═══ DATA EXCERPT ═══

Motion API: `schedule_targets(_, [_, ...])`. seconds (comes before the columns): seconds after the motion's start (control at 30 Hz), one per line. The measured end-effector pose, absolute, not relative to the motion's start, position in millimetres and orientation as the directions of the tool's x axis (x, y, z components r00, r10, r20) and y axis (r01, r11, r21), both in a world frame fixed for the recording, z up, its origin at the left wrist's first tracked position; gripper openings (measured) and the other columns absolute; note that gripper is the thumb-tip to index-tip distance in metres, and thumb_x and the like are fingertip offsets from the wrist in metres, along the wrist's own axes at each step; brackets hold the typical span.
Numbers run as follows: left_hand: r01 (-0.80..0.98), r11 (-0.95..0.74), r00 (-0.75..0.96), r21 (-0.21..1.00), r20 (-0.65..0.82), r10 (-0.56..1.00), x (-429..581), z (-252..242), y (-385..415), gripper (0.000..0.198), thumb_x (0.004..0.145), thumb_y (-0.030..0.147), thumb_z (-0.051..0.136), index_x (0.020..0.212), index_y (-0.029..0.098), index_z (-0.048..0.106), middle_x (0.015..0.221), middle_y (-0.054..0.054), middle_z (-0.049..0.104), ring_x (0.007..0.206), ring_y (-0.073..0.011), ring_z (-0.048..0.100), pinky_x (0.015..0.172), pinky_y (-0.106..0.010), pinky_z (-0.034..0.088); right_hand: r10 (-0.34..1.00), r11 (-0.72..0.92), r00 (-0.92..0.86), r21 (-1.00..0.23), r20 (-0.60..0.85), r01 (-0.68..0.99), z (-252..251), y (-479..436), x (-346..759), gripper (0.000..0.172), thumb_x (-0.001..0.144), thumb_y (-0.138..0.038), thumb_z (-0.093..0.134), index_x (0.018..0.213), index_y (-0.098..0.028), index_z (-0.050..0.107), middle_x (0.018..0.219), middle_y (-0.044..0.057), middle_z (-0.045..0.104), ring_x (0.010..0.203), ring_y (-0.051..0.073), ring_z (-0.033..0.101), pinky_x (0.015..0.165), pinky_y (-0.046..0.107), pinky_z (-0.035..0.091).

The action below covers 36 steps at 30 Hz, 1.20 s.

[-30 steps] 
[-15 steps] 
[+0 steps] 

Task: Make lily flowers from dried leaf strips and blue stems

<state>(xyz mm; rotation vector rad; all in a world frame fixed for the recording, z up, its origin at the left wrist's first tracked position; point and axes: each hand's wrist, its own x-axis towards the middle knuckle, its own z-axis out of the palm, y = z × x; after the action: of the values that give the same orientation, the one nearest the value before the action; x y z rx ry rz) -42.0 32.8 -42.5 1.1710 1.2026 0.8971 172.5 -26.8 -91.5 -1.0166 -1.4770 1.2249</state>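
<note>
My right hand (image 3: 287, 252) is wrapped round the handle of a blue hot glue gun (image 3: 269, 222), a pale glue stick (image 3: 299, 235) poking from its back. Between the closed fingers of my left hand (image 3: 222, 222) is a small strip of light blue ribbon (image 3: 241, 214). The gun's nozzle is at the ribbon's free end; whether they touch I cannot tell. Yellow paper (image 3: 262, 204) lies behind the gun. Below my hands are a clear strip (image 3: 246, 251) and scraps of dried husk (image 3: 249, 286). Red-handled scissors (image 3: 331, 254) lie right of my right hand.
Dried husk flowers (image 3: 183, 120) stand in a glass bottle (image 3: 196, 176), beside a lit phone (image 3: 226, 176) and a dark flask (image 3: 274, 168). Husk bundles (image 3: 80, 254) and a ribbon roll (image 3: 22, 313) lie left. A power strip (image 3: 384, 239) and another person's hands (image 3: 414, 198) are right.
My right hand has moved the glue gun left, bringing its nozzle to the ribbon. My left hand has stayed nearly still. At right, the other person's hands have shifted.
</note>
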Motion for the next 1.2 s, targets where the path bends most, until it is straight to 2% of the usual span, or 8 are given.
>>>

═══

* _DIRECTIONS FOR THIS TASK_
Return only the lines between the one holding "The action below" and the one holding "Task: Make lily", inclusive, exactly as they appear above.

* _REPLY_
The action below covers 36 steps at 30 Hz, 1.20 s.

[-30 steps] 
[-15 steps] 
[+0 steps] 

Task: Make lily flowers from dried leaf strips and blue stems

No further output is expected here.